This week, starting on 20th September, the Jewish people celebrate the Feast of Tabernacles. The emblem of this “Festival of Booths” (Hebrew: Sukkot) is the sukkah, a temporary dwelling built outside with a roof made of organic material, often palm or tree leaves, known as sechach. For one week, meals are eaten there, and some people even sleep in the sukkah. On each day during Sukkot, Jews are commanded to perform a ceremony with the “Four Species” or “Four Kinds”: the lulav (palm frond), hadas (myrtle), arava (willow) and etrog (citron fruit), which are mentioned in the Torah (Leviticus 23:40).

Sukkot is one of the three main Jewish festivals commanded by the Lord – Pesach (Feast of Unleavened bread), Shavuot (Feast of Weeks) and Sukkot (Feast of Tabernacles). Jews were commanded to go up to Jerusalem to celebrate these festivals. Each has its significance for Israel, its fulfilment in Jesus Christ, and its prophetic significance for the coming Kingdom.

Because it is celebrated at the time of the harvest, the Feast of Tabernacles is prophetic of the restoration of the Jews to the land, and the ingathering of the gentiles. The prophet Zechariah predicts the time when the Jews will have been restored (at least partially) to the land, and the nations will gather against Jerusalem. The Messiah will come to destroy those nations that seek to destroy Jerusalem. Then those nations that survive will go up year after year to worship the King, the Lord Almighty and to celebrate the Festival of Tabernacles (Zechariah 14:16).
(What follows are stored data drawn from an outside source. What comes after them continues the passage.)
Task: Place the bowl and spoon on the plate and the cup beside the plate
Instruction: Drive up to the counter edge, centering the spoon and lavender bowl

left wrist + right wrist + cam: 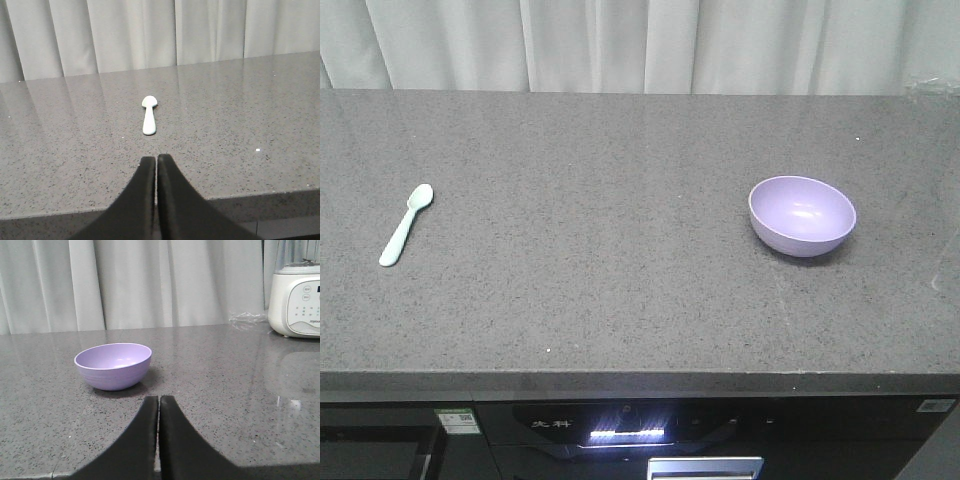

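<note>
On counter (620, 300), spoon (406, 224) left, bowl (802, 214) far right

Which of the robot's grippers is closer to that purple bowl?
Right. The right gripper faces the bowl, which lies ahead, slightly to its left; the left gripper faces the spoon, far across the counter.

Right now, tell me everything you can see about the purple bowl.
The bowl is round, deep and lavender-purple, in what looks like smooth glossy plastic that catches a highlight inside. It is empty and stands upright on its base on the grey speckled countertop, toward the right side in the front view, casting a small shadow. Only the countertop touches it. The right gripper sits short of it, jaws shut, with the bowl slightly left of its line.
</note>
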Motion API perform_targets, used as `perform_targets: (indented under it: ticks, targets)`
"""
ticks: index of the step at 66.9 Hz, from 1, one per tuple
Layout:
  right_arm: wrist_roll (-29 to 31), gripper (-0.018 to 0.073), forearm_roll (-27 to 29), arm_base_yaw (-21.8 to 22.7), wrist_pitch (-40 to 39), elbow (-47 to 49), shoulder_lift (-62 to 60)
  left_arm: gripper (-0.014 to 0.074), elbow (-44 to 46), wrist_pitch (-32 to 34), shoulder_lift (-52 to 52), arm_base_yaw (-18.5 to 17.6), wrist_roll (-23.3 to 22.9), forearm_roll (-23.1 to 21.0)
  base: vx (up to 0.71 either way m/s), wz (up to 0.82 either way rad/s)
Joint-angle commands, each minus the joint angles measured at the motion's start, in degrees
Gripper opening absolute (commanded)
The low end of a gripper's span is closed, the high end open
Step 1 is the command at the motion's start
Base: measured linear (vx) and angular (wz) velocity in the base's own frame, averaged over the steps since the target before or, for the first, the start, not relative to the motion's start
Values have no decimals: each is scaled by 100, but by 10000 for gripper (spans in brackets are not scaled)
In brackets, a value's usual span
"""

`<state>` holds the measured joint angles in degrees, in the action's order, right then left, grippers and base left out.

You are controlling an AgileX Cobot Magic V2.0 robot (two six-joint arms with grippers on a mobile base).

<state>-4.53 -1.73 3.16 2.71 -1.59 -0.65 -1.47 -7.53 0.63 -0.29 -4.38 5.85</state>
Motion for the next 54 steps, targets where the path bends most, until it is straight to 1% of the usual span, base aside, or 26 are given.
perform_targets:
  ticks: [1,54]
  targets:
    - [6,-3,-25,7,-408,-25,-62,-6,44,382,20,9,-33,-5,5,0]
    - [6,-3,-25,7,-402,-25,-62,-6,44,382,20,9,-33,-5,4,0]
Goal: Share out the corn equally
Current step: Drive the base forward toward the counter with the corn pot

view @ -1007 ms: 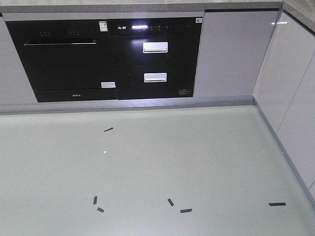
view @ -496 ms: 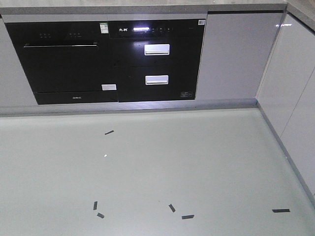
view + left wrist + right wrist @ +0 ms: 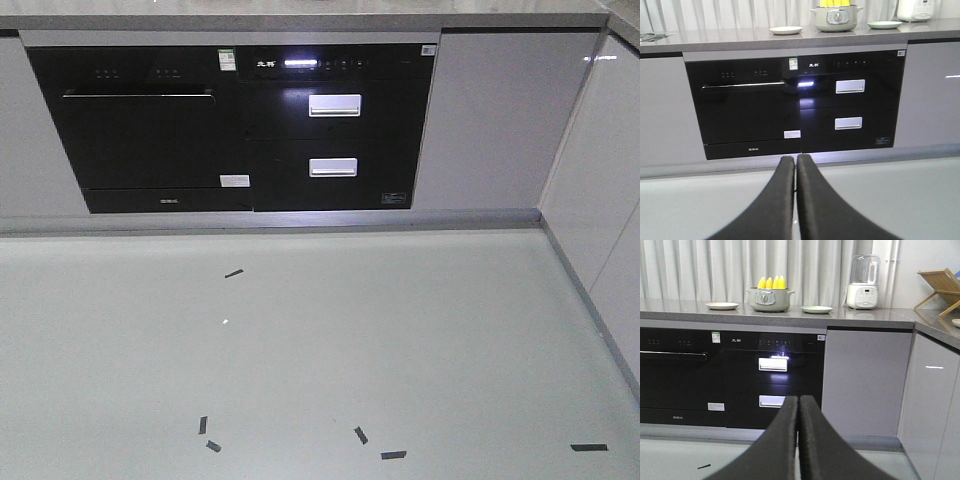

The Lord has been gathering His children the Jewish people from the four corners of the earth over the last 150 years, and He continues to do so today. And today we also see the nations preparing more and more to “attack” Jerusalem – so far only with words (for example, the constant condemnation of Israel’s reunification of the city since 1967) but there will come a time when they will attempt to “fight against” the city with military might. And so these prophecies of Zechariah are being fulfilled before our very eyes.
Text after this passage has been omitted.